- Work order -
Transcribe everything in the listing below exactly, except the pictures.

- Source data -
--------------------------------

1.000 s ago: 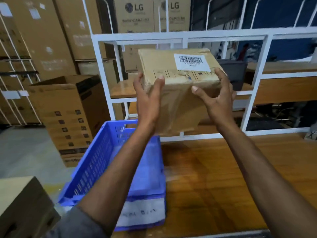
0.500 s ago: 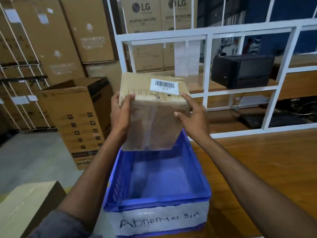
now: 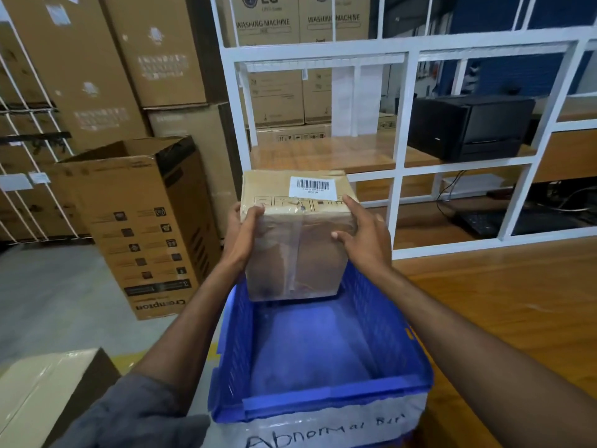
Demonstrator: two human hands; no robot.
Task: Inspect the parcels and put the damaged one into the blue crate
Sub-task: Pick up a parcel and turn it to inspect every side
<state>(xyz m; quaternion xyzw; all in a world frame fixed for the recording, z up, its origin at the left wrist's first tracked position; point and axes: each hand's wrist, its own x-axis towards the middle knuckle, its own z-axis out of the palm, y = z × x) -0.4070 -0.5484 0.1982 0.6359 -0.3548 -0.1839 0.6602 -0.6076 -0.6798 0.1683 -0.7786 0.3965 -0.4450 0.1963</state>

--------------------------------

- Solution for this exercise -
1.000 s ago: 
0.500 s ago: 
now: 
Demonstrator: two human hands; no robot.
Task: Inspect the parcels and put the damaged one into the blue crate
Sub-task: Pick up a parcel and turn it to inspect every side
<state>(xyz m; quaternion xyzw; all in a world frame fixed for the recording, z up, its origin at the left wrist's first tracked position; point and axes: each hand's wrist, its own x-axis towards the middle knuckle, its own z-axis out of the palm, y = z × x) -0.4070 -0.5484 0.1982 0.6359 -0.3548 -0.1839 0.6602 -0.6076 -0.6798 0.1683 -0.7786 0.3965 -0.4450 0.1963</state>

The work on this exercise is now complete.